Exercise requirements –
From the records below, print only the part that opens with the line containing "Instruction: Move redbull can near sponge" and closes with the line containing "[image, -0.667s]"; omit the pictures.

(Excerpts from a dataset)
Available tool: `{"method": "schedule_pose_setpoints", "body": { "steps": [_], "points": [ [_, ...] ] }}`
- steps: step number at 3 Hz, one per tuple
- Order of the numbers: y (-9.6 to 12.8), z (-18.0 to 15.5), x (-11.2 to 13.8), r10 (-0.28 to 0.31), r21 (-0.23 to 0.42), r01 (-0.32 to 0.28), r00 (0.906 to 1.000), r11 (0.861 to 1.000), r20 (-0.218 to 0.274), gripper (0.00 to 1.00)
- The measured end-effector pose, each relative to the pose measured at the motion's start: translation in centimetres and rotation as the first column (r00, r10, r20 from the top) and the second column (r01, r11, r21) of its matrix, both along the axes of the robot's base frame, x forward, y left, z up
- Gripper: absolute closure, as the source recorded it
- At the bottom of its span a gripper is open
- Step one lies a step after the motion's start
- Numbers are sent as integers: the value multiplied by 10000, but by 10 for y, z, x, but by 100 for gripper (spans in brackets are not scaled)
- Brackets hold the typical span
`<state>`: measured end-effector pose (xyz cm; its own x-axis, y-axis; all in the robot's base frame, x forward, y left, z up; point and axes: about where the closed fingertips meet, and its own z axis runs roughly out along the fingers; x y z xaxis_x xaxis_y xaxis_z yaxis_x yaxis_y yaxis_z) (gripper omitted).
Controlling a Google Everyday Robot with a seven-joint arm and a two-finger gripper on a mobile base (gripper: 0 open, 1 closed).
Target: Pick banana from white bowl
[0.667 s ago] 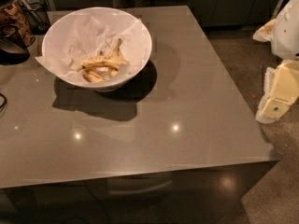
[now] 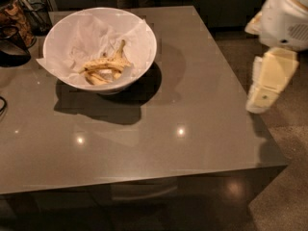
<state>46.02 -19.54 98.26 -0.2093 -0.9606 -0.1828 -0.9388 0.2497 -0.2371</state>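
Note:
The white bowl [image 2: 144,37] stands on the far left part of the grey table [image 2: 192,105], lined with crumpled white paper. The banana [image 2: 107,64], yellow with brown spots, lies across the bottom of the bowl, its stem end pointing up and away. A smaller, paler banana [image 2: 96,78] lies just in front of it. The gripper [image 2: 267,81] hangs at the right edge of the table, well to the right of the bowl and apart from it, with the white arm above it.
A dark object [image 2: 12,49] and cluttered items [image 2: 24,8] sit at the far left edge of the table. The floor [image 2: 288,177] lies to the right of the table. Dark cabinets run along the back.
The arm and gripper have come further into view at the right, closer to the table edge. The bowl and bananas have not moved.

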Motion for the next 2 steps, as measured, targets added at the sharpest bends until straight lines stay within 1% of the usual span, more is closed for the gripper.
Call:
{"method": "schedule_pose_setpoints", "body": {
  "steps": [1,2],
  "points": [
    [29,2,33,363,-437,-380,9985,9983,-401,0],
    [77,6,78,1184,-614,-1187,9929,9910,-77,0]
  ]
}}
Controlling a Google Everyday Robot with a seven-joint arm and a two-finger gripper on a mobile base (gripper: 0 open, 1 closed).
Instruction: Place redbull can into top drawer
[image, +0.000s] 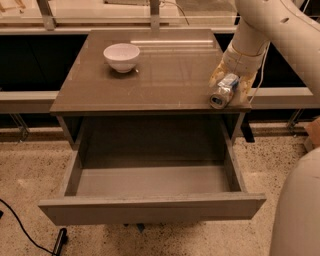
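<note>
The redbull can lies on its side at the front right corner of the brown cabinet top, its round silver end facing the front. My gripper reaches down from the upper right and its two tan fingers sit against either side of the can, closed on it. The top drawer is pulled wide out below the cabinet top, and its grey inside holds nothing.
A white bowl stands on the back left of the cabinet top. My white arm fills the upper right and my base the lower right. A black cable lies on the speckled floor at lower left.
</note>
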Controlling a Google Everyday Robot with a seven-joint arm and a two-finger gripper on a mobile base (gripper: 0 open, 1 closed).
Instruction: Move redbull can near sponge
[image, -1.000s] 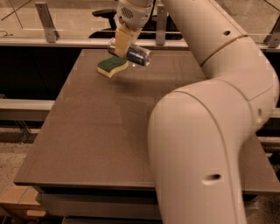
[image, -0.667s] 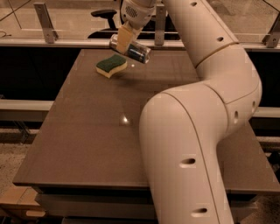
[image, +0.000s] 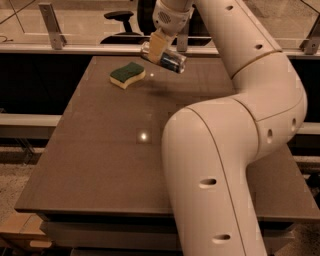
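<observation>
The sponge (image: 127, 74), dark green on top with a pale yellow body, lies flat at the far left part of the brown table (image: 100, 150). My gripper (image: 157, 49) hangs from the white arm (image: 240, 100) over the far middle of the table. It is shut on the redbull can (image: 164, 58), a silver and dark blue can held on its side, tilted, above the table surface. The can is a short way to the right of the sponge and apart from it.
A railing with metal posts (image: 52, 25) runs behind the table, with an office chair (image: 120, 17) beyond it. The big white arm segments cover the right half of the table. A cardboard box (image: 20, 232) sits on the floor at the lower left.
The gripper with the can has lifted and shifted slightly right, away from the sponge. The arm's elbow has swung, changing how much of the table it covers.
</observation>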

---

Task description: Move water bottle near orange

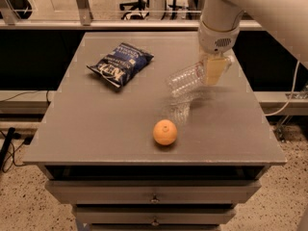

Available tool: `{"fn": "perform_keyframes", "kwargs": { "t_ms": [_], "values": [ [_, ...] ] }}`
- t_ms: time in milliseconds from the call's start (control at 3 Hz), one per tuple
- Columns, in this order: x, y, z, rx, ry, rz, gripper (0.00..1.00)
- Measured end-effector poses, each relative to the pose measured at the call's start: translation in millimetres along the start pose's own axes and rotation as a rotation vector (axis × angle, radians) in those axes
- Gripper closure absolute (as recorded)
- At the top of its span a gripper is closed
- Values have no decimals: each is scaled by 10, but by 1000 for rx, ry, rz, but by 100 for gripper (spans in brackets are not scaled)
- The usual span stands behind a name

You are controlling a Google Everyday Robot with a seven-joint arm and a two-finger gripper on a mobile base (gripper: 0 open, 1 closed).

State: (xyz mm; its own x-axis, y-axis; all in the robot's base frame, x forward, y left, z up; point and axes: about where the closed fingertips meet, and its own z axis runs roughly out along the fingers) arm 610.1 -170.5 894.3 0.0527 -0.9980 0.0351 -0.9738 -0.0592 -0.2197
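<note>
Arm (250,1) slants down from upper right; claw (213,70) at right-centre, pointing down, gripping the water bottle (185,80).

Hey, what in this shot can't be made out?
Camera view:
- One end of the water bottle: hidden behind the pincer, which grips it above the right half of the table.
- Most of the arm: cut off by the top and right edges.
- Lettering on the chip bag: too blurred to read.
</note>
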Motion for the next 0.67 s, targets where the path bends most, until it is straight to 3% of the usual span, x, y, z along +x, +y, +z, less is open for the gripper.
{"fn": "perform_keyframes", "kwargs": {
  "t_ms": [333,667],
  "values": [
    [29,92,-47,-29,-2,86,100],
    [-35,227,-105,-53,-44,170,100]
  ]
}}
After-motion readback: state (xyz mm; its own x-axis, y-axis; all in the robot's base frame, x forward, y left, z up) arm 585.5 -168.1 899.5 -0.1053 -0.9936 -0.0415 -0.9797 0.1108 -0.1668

Exercise answer –
Instruction: Move redbull can near sponge
[image, -1.000s] 
[image, -0.667s] 

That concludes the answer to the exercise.